Poço sopro de Ubajara, Ceará. (Fatores orgânicos)
Estávamos em busca de um buraco, descrito de passagem em um livro antigo de historias da região. Segundo o relato, em certa época fazendeiros estavam cavando um poço para encontrar água quando encontraram um vão-livre subterrâneo. Desistiram do poço, mas deixaram o buraco aberto, de onde soprava um vento que viria da gruta de Ubajara, gruta grande em calcário a mais de 30km de distância. Procuramos pela fazenda e encontramos um senhor, agricultor local, que conhecia esse poço e nos levou até o local. Sim, o poço não muito fundo dava acesso a pequena sala de teto-baixo. Na verdade uma canga no próprio filito, sem nenhum calcareo exposto. De uma das laterais da salinha saía um conduto, de teto mais baixo ainda que parecia acessar outra sala, de onde vinha um barulho ensurdecedor de morcegos.  Teríamos explorado melhor alguma suposta continuação se esta não fosse completamente entupida de baratas e um odor simplemente insuportável. Não havia espaço para mais de uma pessoa na sala então nos alternávamos um a um.  Estávamos em 5 pessoas e todos desceram para testar a resistência e se certificar que deixaríamos para o futuro qualquer tentativa de exploração. Para descer usamos uma escadinha de aço e é claro que na vez da Leda, retiramos a escadinha a deixando por alguns segundos pagando penitência junto às baratas e morcegos e implorando pela escada.




Absimo Toca dos Porcos, Itaoca, Petar, SP (Poluição)
Descrevemos os trabalhos de mapeamento deste abismo neste mesmo Blog (Abismo TDP). Este é um típico caso onde moradores locais, por desconhecimento, poluem a caverna nas suas próprias atividades de dia-a-dia. Um pequeno córrego passa próximo à casa e entra para a caverna. Neste corrego são dispensados diversos materiais inutilizados da casa. Agrava-se a isso a criação de porcos bem próximo à entrada da gruta além do acumulo de lixo. Toda chuva carrega o lixo e a sugeira dos porcos para dentro da caverna. A gruta é gande e belíssima, mas o cheiro e a água poluída causam bastante desconforto em algumas partes da caverna. Durante os trabalhos de mapeamento  retiramos vários sacos de lixo da caverna e orientamos os moradores locais, mas um trabalho mais profundo de conscientização faz-se necessário e em carater de urgência.
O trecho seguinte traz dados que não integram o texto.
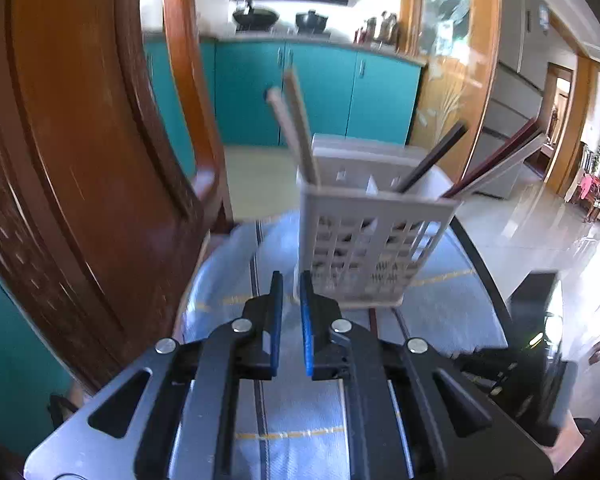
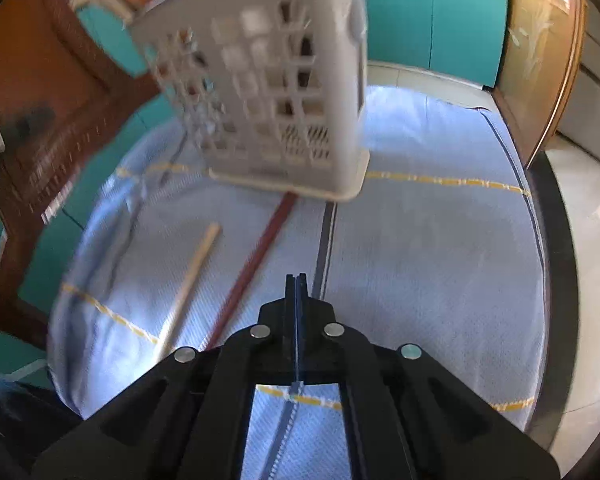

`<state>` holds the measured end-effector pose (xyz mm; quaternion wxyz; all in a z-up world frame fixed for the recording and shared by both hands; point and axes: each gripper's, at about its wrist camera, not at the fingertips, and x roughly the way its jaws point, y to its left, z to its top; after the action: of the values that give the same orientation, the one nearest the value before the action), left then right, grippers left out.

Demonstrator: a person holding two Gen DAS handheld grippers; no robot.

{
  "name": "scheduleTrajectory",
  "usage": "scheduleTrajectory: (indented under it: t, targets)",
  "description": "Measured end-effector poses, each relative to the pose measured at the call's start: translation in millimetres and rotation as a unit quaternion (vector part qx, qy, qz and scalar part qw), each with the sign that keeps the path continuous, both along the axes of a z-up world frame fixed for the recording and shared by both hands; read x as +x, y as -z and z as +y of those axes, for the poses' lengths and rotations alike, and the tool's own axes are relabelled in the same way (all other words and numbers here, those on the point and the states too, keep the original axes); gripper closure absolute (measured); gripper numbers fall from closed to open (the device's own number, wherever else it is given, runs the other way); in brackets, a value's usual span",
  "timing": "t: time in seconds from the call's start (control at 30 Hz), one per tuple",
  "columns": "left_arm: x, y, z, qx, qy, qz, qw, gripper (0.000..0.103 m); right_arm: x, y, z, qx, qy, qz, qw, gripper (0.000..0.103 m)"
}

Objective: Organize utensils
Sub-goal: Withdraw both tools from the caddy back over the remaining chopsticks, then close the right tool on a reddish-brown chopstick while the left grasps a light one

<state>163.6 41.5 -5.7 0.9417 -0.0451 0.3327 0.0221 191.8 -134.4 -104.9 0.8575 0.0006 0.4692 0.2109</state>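
A white lattice utensil basket [image 1: 364,240] stands on the blue-clothed table. It holds pale wooden chopsticks [image 1: 296,128] at its left, a dark chopstick [image 1: 436,160] and dark red chopsticks [image 1: 496,164] at its right. My left gripper [image 1: 290,292] is just in front of the basket, slightly open and empty. In the right wrist view the basket [image 2: 268,92] stands ahead. A pale wooden chopstick [image 2: 192,280] and a dark red chopstick [image 2: 252,264] lie on the cloth to the left of my right gripper [image 2: 296,280], which is shut and empty.
A wooden chair [image 1: 100,160] stands close at the table's left. The blue cloth [image 2: 420,264] with yellow stripes covers the round table. Teal cabinets [image 1: 320,92] and a tiled floor [image 1: 540,220] lie beyond the table's dark edge [image 2: 560,264].
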Motion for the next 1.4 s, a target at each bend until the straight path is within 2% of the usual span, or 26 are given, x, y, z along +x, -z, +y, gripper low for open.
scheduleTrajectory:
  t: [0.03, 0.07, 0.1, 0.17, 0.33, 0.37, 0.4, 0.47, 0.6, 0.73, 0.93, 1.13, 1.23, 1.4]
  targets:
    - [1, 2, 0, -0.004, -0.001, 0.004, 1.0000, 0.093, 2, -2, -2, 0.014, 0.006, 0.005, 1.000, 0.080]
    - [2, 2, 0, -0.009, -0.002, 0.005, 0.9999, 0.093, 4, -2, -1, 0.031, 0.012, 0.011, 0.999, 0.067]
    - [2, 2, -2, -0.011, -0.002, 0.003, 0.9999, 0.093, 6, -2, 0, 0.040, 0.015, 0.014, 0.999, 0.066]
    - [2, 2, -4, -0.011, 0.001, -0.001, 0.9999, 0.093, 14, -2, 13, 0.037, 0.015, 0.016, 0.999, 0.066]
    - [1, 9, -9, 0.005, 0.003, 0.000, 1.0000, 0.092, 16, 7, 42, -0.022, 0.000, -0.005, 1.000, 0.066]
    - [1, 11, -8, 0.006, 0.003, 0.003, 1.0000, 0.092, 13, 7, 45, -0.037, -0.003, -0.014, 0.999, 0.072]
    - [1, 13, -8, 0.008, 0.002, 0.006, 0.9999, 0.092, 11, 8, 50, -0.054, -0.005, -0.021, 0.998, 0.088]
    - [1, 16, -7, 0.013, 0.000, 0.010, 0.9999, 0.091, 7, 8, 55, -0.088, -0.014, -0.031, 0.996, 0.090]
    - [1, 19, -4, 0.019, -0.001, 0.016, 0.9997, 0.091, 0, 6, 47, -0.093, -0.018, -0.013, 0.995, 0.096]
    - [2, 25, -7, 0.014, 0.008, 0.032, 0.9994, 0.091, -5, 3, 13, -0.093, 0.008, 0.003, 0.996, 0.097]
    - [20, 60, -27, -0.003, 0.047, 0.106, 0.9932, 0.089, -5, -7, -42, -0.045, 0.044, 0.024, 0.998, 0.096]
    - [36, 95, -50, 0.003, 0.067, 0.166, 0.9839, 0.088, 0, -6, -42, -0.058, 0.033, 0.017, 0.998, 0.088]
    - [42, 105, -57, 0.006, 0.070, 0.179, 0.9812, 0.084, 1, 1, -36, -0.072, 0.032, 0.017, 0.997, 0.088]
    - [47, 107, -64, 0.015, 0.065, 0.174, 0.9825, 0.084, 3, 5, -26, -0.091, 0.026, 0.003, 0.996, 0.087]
Caverna A, Paripiranga, Bahia (Poluição)
Uma fenda em calcário que até apresentaria possibilidades de continuação se não estivesse completamente obstruída por lixo. Um verdadeiro depósito da população e (segundo moradores) da própria prefeitura. Tentamos entrar e explorar a caverna, mas foi impossível transpor os obstáculos. Na ocasião, fizemos uma denúncia aos órgaos competentes, mas não obtivemos mais respostas. Faz-se hoje necessário um acompanhamento de como evoluiu nossa denúncia assim como um trabalho de remoção do lixo e conscientização da população.



Caverna B, Paripiranga, Bahia (Poluição)
Uma estreita entrada nos leva até um pequeno lago subterrâneo. Mais um inferno, com animais mortos, muito lixo e uma água completamente poluída. Vários moradores acompanharam nosso trabalho confirmando que, com frequencia, jogam ali “tudo o que não presta mais”. Tentamos conscientizar a população da importância das águas subterrâneas para a saúde de todos. Que o lixo jogado alí poluiria também os poços de onde a população retira a água para beber. Paripiranga trata-se de uma região cárstica com muitas dolinas e pequenas entradas misturadas à ocupação humana em áreas semi-urbanas. É de extrema importância um trabalho imediato para proteger e preservar essas cavernas a curto, médio e longo prazo.


Toca da Raínha, Felipe Guerra, RN (Falta de oxigênio)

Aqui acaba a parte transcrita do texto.